> [Your task]:
Look through the material below. Copy every line with the string "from" in it.

> [Dataset excerpt]:

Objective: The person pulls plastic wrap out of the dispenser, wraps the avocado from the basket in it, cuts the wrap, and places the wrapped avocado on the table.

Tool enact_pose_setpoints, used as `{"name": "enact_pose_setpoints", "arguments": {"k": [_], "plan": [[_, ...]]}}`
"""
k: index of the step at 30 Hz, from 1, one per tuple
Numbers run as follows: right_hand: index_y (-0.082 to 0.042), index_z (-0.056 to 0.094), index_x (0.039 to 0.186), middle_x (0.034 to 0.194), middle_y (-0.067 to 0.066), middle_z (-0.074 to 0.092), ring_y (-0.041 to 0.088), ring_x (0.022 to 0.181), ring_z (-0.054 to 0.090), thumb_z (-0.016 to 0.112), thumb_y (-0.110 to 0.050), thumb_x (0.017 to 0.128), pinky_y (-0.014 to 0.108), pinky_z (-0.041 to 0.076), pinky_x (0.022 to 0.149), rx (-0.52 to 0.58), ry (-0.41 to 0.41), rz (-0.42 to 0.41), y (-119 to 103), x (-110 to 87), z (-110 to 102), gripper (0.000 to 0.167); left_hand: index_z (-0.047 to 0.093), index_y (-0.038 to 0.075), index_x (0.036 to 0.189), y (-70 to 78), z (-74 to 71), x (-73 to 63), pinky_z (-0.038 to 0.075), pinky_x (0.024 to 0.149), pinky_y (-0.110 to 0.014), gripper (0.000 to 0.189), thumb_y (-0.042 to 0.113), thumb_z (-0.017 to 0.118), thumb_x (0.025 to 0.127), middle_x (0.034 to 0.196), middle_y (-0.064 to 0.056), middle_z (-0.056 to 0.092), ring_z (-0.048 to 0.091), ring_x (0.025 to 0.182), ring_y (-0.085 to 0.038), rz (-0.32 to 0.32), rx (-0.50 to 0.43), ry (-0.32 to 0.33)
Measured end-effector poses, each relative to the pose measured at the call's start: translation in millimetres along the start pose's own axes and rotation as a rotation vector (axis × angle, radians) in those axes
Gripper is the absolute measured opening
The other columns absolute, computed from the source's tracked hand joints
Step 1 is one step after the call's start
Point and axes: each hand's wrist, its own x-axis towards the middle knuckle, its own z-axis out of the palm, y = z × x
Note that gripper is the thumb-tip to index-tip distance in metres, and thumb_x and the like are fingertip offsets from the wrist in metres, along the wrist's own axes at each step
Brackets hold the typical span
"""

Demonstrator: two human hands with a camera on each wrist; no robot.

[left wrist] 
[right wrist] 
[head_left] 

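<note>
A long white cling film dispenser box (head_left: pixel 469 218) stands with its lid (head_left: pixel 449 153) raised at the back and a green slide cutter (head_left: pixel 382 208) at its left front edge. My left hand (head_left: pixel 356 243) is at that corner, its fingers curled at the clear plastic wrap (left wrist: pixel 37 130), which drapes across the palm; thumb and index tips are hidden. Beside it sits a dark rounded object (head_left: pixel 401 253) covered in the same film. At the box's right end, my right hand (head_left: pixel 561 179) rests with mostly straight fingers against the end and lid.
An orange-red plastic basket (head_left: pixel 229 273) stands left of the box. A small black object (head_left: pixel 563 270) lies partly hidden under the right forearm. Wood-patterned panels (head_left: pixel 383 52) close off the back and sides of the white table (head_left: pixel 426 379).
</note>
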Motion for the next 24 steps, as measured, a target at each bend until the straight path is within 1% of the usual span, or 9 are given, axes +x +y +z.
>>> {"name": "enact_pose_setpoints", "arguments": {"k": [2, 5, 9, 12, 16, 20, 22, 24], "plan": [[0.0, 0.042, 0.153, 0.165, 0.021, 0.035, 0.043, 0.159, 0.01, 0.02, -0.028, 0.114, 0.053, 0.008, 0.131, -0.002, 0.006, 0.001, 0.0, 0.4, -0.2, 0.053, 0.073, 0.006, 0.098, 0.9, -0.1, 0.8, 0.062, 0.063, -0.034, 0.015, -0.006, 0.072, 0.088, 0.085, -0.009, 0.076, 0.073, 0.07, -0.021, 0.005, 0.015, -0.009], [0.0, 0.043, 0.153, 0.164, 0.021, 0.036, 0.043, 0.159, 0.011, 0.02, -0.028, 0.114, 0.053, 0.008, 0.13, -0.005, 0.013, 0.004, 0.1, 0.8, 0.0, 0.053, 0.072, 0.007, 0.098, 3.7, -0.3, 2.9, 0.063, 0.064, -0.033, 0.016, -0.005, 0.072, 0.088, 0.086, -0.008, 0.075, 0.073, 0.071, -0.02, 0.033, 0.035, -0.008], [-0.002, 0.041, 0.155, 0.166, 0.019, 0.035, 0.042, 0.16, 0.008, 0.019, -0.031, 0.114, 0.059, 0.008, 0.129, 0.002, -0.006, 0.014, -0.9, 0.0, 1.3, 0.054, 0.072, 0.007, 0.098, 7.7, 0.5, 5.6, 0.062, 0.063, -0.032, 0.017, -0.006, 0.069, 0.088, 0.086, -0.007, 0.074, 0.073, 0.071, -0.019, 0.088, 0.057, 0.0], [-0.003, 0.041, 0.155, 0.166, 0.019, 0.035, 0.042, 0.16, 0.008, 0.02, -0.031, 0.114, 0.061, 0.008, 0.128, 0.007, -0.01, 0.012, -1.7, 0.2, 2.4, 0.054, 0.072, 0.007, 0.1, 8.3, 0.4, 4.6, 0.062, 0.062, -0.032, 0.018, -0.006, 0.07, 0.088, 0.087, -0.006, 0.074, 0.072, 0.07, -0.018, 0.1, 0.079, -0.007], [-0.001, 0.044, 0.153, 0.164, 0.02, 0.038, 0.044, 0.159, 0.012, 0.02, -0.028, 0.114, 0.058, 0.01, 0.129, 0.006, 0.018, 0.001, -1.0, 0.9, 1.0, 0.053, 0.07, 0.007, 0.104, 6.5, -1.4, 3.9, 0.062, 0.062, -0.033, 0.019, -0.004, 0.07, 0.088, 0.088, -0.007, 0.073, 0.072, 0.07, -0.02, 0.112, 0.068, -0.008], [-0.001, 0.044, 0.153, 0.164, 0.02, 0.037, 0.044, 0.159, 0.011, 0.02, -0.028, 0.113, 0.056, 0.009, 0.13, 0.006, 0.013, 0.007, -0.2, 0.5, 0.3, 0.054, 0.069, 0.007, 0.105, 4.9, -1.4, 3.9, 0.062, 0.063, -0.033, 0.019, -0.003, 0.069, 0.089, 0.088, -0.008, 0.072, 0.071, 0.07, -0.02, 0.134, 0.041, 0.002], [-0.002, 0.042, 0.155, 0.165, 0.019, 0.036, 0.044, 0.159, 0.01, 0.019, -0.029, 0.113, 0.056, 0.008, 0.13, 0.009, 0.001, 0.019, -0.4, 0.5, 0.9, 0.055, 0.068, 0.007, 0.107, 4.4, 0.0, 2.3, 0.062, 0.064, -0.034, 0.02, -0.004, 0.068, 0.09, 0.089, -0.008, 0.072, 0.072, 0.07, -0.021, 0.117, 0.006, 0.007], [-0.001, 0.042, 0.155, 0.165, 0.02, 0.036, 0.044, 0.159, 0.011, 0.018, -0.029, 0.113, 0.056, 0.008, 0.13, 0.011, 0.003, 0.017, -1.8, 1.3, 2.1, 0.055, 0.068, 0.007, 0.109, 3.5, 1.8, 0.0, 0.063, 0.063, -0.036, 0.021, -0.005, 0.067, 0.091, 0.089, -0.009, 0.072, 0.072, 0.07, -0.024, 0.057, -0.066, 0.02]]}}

> [Solution to this task]:
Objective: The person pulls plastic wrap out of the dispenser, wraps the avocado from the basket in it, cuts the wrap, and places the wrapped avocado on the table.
k: index of the step at 30 Hz, from 1, one per tuple
The other columns absolute, computed from the source's tracked hand joints
Note that gripper is the thumb-tip to index-tip distance in metres, and thumb_x and the like are fingertip offsets from the wrist in metres, along the wrist's own axes at each step

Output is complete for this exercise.